ACTIVITY:
Each of the entries beneath this task should be written out exactly.

DATA TO PROCESS:
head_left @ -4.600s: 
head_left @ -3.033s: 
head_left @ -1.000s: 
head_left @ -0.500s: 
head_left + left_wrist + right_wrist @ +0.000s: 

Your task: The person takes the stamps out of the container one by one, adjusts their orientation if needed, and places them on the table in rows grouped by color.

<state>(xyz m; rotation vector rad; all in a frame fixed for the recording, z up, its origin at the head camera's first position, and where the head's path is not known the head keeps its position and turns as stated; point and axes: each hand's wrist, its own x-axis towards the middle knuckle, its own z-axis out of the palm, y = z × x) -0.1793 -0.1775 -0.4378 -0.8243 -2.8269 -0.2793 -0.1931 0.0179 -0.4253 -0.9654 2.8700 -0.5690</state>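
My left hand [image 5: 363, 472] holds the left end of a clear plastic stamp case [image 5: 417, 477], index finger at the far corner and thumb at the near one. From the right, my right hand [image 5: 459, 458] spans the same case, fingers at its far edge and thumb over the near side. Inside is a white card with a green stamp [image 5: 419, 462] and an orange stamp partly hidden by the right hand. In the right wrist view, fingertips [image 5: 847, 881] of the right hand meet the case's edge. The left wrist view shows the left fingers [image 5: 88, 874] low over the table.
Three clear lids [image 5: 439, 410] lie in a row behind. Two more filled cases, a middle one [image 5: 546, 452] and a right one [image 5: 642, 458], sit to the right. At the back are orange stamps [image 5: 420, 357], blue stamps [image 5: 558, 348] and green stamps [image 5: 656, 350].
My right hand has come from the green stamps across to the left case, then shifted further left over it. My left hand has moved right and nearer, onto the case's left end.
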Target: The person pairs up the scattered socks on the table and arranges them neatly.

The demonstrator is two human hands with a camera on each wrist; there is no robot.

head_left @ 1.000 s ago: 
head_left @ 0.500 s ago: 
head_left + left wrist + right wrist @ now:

RESPONSE FOR THIS EXERCISE:
head_left @ -4.600s: 
head_left @ -3.033s: 
head_left @ -1.000s: 
head_left @ -0.500s: 
head_left + left_wrist + right_wrist @ +0.000s: 

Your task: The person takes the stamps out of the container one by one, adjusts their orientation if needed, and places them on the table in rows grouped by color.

<state>(xyz m; rotation vector rad; all in a frame fixed for the recording, z up, its origin at the head camera's first position, and where the head's path is not known the head keeps its position and turns as stated; point and axes: each hand's wrist, its own x-axis towards the middle knuckle, its own z-axis out of the palm, y = z × x) -0.1793 -0.1775 -0.4378 -0.8243 -2.8269 -0.2793 -0.1931 0.0179 -0.4253 -0.9654 2.8700 -0.5690</state>
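My left hand [image 5: 363, 472] holds the left end of a clear plastic stamp case [image 5: 417, 477], index finger at the far corner and thumb at the near one. From the right, my right hand [image 5: 459, 458] spans the same case, fingers at its far edge and thumb over the near side. Inside is a white card with a green stamp [image 5: 419, 462] and an orange stamp partly hidden by the right hand. In the right wrist view, fingertips [image 5: 847, 881] of the right hand meet the case's edge. The left wrist view shows the left fingers [image 5: 88, 874] low over the table.
Three clear lids [image 5: 439, 410] lie in a row behind. Two more filled cases, a middle one [image 5: 546, 452] and a right one [image 5: 642, 458], sit to the right. At the back are orange stamps [image 5: 420, 357], blue stamps [image 5: 558, 348] and green stamps [image 5: 656, 350].
My right hand has come from the green stamps across to the left case, then shifted further left over it. My left hand has moved right and nearer, onto the case's left end.
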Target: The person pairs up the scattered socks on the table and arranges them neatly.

The demonstrator is two human hands with a camera on each wrist; there is no robot.

head_left @ 1.000 s ago: 
head_left @ 0.500 s ago: 
head_left + left wrist + right wrist @ now:

The exercise is done, with nothing left to add.